- _Task prompt_
Which lines of the records contain the word "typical"? Show each of them.

▼

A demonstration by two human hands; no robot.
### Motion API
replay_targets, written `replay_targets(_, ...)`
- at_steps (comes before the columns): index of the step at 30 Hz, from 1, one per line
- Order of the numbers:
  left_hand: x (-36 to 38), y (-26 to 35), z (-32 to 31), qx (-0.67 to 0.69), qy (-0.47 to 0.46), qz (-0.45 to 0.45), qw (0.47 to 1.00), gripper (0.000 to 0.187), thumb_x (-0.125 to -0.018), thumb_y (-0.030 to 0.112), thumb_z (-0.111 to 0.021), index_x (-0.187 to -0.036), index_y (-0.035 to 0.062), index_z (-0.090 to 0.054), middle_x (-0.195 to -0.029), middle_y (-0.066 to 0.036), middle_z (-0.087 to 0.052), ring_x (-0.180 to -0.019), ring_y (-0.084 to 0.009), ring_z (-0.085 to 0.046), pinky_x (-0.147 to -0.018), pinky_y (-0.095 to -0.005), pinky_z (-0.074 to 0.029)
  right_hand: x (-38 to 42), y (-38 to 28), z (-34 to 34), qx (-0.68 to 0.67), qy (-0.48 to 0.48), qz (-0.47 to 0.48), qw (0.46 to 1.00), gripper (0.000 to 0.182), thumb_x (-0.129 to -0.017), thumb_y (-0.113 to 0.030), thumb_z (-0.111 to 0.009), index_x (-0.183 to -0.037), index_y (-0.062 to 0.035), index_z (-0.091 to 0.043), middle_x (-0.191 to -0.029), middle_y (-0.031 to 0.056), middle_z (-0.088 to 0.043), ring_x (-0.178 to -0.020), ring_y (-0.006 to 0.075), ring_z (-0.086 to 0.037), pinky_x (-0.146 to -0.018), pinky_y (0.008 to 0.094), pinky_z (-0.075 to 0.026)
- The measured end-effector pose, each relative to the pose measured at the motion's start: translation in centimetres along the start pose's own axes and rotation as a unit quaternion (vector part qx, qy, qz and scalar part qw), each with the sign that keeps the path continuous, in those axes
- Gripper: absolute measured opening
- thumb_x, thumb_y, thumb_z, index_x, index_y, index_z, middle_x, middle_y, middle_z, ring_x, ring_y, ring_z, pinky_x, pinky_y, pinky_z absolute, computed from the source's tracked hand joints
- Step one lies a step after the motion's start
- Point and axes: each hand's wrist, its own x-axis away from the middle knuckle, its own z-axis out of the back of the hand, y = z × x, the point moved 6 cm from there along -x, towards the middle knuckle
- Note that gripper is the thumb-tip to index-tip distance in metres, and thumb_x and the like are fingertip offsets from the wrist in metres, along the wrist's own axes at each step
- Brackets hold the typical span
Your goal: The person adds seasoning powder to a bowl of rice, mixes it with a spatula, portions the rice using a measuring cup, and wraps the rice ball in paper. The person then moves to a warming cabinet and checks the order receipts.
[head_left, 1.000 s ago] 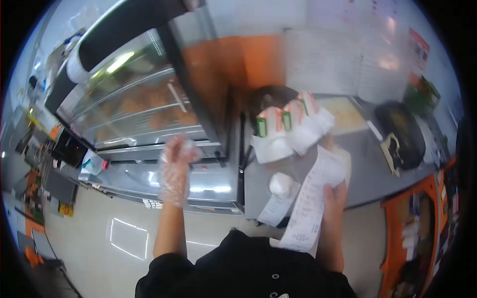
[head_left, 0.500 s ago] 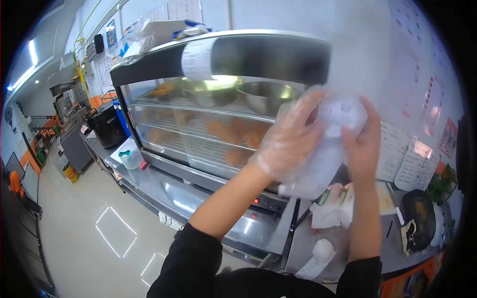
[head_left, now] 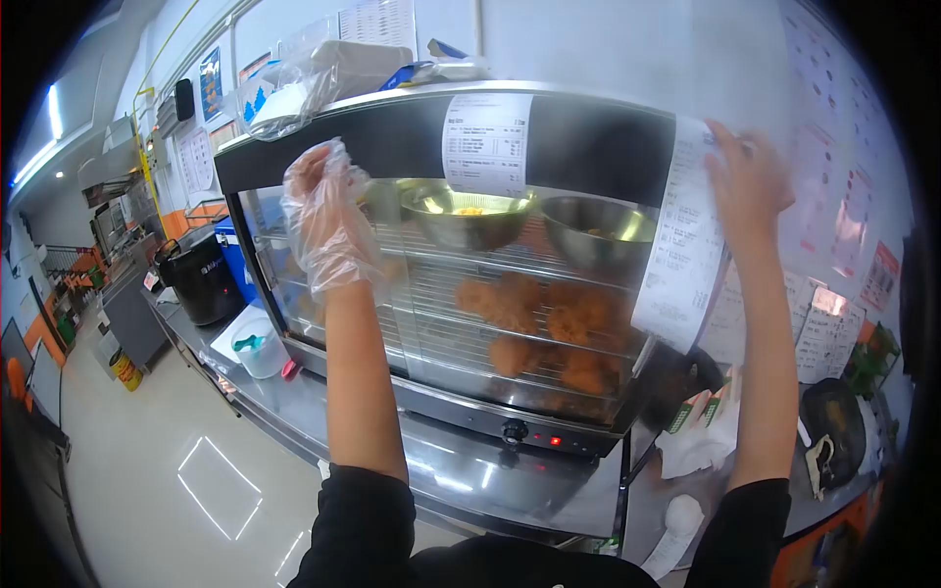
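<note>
My left hand (head_left: 326, 211) wears a clear plastic glove and is raised in front of the upper left of the glass food warmer (head_left: 461, 392). Its fingers are curled with nothing visible in them. My right hand (head_left: 750, 176) is bare and holds the top of a long white receipt (head_left: 684, 250) against the warmer's upper right corner. The receipt hangs down over the glass. A second receipt (head_left: 486, 143) is stuck on the black top band (head_left: 588, 142).
Inside the warmer are fried pieces (head_left: 549, 323) on wire racks and two metal bowls (head_left: 467, 218). A plastic bag (head_left: 314, 78) lies on top. On the steel counter (head_left: 470, 480) stand a black pot (head_left: 201, 265), a white tub (head_left: 257, 350), cartons (head_left: 698, 410) and a black tray (head_left: 833, 431).
My hands have come apart. The left gloved hand moved left and up, away from the receipt. The right hand now holds the receipt unrolled at the warmer's top right. The view shifted slightly.
</note>
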Motion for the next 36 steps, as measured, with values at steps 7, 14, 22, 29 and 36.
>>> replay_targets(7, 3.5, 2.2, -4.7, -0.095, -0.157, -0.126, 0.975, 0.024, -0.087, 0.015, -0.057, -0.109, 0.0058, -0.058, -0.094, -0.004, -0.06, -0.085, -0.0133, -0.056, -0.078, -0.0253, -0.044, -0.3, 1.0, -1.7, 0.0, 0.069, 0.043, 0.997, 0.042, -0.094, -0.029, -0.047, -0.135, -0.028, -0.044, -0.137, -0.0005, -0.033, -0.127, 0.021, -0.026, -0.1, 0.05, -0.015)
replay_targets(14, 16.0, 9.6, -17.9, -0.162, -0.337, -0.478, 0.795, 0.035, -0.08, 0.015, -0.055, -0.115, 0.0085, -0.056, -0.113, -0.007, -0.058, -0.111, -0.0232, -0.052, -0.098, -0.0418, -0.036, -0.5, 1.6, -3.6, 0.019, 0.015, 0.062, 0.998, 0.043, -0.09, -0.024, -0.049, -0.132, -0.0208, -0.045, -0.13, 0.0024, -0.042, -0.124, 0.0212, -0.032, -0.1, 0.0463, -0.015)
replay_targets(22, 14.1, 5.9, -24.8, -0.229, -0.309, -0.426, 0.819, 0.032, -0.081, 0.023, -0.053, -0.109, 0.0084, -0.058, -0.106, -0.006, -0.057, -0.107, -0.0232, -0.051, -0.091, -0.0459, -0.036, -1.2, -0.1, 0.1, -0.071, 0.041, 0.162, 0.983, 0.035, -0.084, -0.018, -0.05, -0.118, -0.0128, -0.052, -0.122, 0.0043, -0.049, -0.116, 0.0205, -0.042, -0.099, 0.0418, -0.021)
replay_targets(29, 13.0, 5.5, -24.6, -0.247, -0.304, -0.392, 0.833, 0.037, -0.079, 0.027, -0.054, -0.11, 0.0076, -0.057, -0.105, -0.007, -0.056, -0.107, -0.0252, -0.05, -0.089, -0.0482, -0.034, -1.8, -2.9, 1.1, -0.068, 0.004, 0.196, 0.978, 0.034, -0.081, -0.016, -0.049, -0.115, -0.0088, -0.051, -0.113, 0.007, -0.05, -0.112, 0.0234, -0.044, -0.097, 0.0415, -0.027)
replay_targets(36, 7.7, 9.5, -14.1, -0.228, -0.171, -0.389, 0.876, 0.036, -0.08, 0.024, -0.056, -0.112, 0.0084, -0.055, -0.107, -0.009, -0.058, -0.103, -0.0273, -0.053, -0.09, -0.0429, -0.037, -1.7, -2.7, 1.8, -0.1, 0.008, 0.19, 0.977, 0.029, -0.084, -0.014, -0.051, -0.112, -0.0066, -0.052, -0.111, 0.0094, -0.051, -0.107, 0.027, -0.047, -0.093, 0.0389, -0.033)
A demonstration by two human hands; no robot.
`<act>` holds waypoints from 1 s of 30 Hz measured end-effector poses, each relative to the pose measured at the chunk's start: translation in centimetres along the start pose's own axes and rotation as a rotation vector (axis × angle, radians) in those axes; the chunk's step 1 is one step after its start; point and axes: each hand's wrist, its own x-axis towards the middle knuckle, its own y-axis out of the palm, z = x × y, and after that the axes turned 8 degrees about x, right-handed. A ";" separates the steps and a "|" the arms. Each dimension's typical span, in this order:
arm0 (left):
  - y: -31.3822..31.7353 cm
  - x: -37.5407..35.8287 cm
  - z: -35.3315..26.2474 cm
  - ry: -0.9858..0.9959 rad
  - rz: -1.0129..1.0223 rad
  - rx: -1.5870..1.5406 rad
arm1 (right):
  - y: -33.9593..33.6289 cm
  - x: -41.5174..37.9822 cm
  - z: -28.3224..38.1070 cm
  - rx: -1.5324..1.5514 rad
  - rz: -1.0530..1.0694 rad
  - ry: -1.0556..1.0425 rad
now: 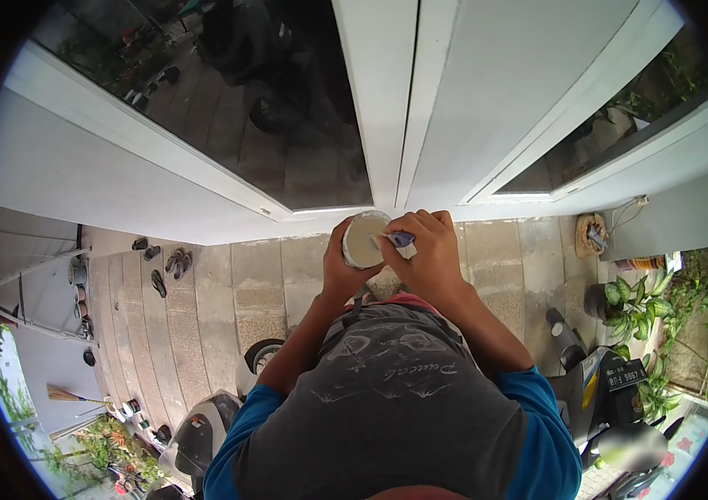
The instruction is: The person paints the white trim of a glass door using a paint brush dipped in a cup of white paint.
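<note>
My left hand [343, 265] is wrapped round the side of a round tub [362, 242] with a pale, smeared rim. Inside the tub is an off-white, paint-like liquid. My right hand [427, 252] is closed on a paintbrush with a blue-purple handle [402, 239]. The brush's light-coloured end reaches over the right side of the tub, close to the liquid. Both hands are in front of my chest, near the foot of the white door frame [386, 179]. My right fingers hide part of the brush.
Dark glass [287, 125] and white door panels [504, 92] rise ahead. Sandals [177, 262] lie on the tiled floor [262, 287] at left. A brown bag [591, 236] and potted plants [639, 296] stand at right. Motorbikes [196, 437] are parked behind me on both sides.
</note>
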 end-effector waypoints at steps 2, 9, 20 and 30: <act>0.6 0.0 -0.2 -0.010 -0.003 -0.022 | -0.5 -0.4 -0.2 0.017 -0.014 0.011; 3.4 0.1 0.5 -0.018 0.068 -0.081 | -2.2 -1.4 -0.8 -0.027 -0.155 0.046; 5.0 3.9 3.7 0.173 0.211 -0.085 | -1.3 -2.3 -0.7 -0.024 -0.382 0.292; -0.2 10.4 9.4 0.218 0.497 -0.198 | 7.0 0.1 0.3 -0.130 -0.609 0.360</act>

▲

- _Answer for this exercise_
- Brackets hold the typical span
`<act>` holds waypoints from 1 s of 30 Hz measured end-effector poses, each relative to the pose measured at the chunk's start: translation in centimetres along the start pose's own axes and rotation as a rotation vector (axis × angle, radians) in those axes; the chunk's step 1 is one step after its start; point and axes: each hand's wrist, its own x-axis towards the middle knuckle, its own y-axis out of the palm, z = x × y, and after that the axes turned 8 degrees about x, right-handed. A ";" separates the steps and a "|" the arms. Each dimension's typical span, in this order:

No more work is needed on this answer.